> Aim of the task:
The answer should be each line of the records that contains the word "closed"; please copy them all.

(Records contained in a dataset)
===
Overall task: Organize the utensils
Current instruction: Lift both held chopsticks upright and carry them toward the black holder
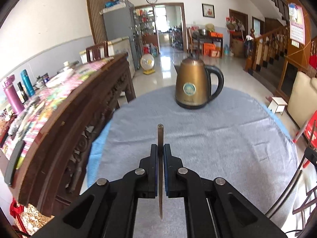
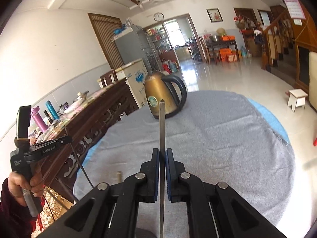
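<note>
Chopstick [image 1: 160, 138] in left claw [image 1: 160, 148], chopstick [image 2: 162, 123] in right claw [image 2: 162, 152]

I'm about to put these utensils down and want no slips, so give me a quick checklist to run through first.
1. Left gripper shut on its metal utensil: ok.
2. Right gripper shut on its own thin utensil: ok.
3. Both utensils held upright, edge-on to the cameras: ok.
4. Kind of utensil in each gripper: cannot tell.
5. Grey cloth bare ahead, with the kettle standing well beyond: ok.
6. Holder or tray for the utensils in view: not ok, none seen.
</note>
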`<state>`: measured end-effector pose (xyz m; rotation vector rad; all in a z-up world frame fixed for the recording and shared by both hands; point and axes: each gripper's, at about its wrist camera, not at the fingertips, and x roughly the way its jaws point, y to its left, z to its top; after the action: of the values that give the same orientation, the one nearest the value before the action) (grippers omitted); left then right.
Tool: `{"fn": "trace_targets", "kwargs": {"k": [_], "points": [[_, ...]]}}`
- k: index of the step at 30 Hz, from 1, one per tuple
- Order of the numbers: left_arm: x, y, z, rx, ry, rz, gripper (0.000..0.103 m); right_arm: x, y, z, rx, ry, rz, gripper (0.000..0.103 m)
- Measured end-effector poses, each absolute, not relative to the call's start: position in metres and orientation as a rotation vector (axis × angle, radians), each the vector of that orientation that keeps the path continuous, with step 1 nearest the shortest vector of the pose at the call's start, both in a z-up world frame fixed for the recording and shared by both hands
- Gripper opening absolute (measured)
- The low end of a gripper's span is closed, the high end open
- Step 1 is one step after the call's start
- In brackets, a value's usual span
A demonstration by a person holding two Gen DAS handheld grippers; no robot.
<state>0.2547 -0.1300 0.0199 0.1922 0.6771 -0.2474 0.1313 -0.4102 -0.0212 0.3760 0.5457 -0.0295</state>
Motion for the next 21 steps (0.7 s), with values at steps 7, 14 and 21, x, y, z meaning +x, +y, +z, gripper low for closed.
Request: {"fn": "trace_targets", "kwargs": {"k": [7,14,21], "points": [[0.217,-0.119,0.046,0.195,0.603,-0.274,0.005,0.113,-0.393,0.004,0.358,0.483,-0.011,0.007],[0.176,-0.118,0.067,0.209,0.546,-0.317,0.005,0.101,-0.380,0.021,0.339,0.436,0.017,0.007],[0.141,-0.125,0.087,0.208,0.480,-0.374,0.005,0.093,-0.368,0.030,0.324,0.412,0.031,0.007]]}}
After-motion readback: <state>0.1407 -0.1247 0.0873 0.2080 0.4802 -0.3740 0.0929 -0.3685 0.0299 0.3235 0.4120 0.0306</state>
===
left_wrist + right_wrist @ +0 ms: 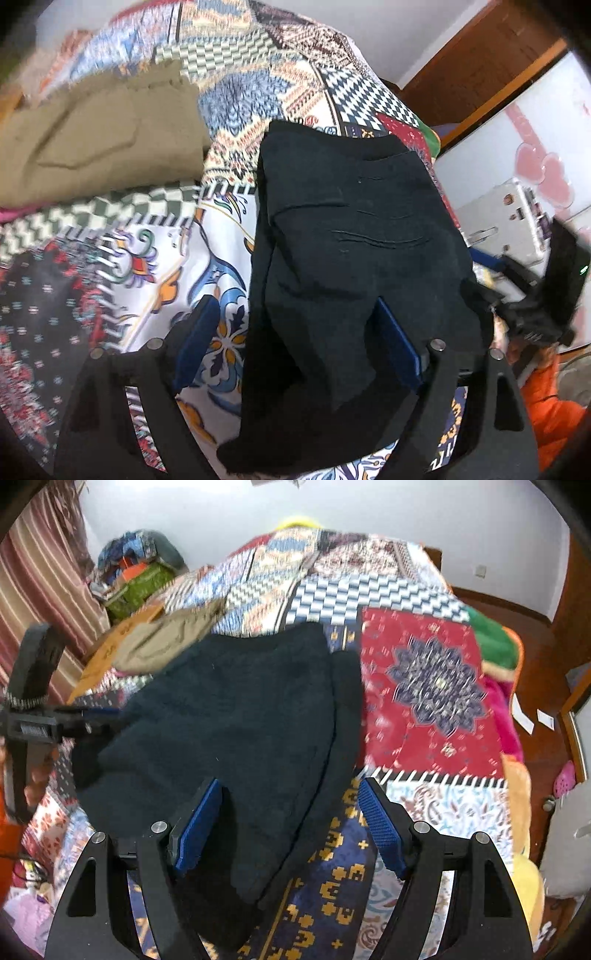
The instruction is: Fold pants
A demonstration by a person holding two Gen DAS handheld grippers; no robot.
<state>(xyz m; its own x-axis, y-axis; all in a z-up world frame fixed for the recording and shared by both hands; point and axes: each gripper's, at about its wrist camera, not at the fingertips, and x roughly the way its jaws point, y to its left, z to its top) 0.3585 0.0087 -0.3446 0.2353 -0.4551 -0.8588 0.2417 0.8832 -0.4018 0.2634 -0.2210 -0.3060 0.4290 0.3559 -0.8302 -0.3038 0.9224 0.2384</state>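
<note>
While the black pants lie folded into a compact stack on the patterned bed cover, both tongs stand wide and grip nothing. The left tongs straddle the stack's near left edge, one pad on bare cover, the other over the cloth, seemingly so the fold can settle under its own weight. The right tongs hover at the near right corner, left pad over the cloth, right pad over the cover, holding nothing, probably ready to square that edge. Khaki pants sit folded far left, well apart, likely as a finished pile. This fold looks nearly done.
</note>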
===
> Answer to the exercise:
- The low end of a gripper's span is closed, the high end open
Motion for the next 21 steps (0.7 s), with values at steps 7, 14 and 21, x, y, z meaning +x, +y, +z, gripper low for closed.

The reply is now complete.